Destination : 397 , Illusions & désillusions
Le train de la désillusion
Sifflet dans la bouche, je suis prête à donner le signal de départ du train de la désillusion.
A son bord, j’ai fait monter, avec tristesse mais fermeté, l’Amour. Il était pâle, triste et maigre. Un vrai héro romantique russe. Il balbutiait : « Vous êtes vraiment certaine, vous n’allez pas me regretter ? Je peux rester encore un peu, vous savez »

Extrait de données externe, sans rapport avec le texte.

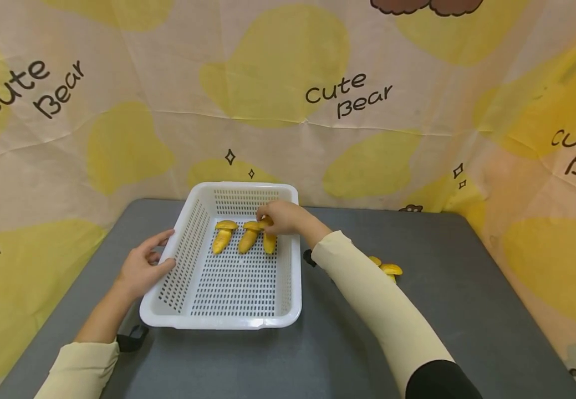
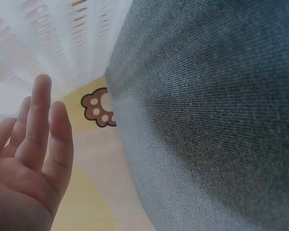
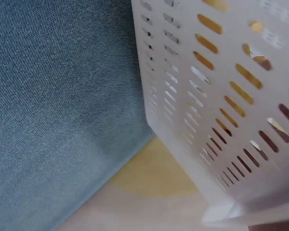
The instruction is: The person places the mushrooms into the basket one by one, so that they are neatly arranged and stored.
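Note:
A white slotted plastic basket (image 1: pixel 220 321) stands on the grey table. Inside lie yellow mushrooms with rounded caps: one at the left (image 1: pixel 222 240), one in the middle (image 1: pixel 248 241), and a third mushroom (image 1: pixel 269 244) at the right. My right hand (image 1: pixel 284 217) reaches over the right rim and pinches the third one by its cap, partly hiding it. At the left rim rests my left hand (image 1: pixel 140 269), thumb and forefinger touching the edge. In the left wrist view its fingers (image 2: pixel 40 113) are extended beside the slotted wall. Slots in the right wall (image 3: pixel 183 96) show yellow beyond.
More yellow mushrooms (image 1: pixel 391 270) lie on the table (image 1: pixel 447 310) right of the basket, partly covered by my right forearm. A patterned cloth (image 1: pixel 268 66) hangs behind the table's back edge and down its sides. Dark straps (image 1: pixel 132 338) sit at my wrists.

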`<control>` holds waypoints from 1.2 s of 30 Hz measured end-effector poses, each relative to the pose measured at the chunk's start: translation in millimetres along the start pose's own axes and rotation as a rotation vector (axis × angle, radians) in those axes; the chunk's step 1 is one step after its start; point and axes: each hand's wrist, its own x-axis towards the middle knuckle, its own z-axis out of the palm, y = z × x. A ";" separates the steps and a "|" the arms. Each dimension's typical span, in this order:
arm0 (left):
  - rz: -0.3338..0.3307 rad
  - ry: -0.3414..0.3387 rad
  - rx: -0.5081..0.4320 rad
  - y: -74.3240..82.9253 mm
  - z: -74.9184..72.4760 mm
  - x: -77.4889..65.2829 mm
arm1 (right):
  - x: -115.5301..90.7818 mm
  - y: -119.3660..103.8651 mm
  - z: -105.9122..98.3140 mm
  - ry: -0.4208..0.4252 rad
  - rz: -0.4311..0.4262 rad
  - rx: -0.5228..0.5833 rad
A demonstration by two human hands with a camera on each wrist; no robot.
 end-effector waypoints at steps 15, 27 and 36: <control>0.024 0.012 0.016 -1.9 1.5 -0.5 | 11.9 -4.1 10.9 -0.097 0.160 -0.164; 0.022 0.016 0.021 -2.1 2.2 1.5 | 15.8 -5.2 9.5 -0.131 0.203 -0.169; 0.019 0.019 0.014 -1.2 2.5 -0.2 | 17.0 -6.7 11.0 -0.132 0.240 -0.167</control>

« Non ! » J’ai crié, en le poussant violemment à l’intérieur du wagon. Mais je tremblais un peu.
Puis, sans aménagement, je fais grimper :
La Confiance et la Foi. Elles se tiennent le bras comme pour se soutenir.
De vraies pauvresses aux chaussures éculées, avec des bagages de carton bouilli. Elles m’ont regardé avec de grands yeux vides et murmuré « Vous vous trompez mais nous respectons votre choix. Nous ne nous imposons jamais ». « Ben voyons ! » J’ai répliqué. « Allez, allez, montez ! »
En groupe serré, se sont présentés : la Générosité, très enrhumée, éternuant sans cesse, l’Admiration, le menton haut, mais la mine blafarde, qui parlait à voix basse à la Vérité, qui écoutait d’une oreille distraite, le dos très voûté.
La Vérité et l’Admiration se sont engouffrées sans un dernier regard. La générosité, elle, a protesté : « Mais enfin, ce n’est pas possible, pas moi. Je peux encore faire de belles choses. Je vous assure ! » et elle éternuait, éternuait …
Soudain a foncé vers moi l’Amitié, un vrai costaud, en marinière, style Popeye mais en plus joli garçon. « J’ai reçu ton injonction à me présenter au train de la désillusion. Es-tu devenue folle ?. Je sais bien que tous ceux que tu fais monter dans ton train de la désillusion ont beaucoup de choses à se reprocher, mais enfin tu es la seule fautive. Cette manie d’espérer toujours mieux du destin. Un peu de réalisme ma vieille ! Un peu de simplicité, ! Regarde la vie avec le détachement du chat, la bonhommie du chien, la hauteur de l’oiseau ».
Et voilà mon Popeye de service qui fait descendre du train tous les passagers, réconfortant plus particulièrement le pauvre Amour très mal en point.
Puisque j’ai le sifflet dans la bouche, je siffle cela me donne une contenance.
Le train de la désillusion, vide, s’ébranle en rouspétant puis disparaît.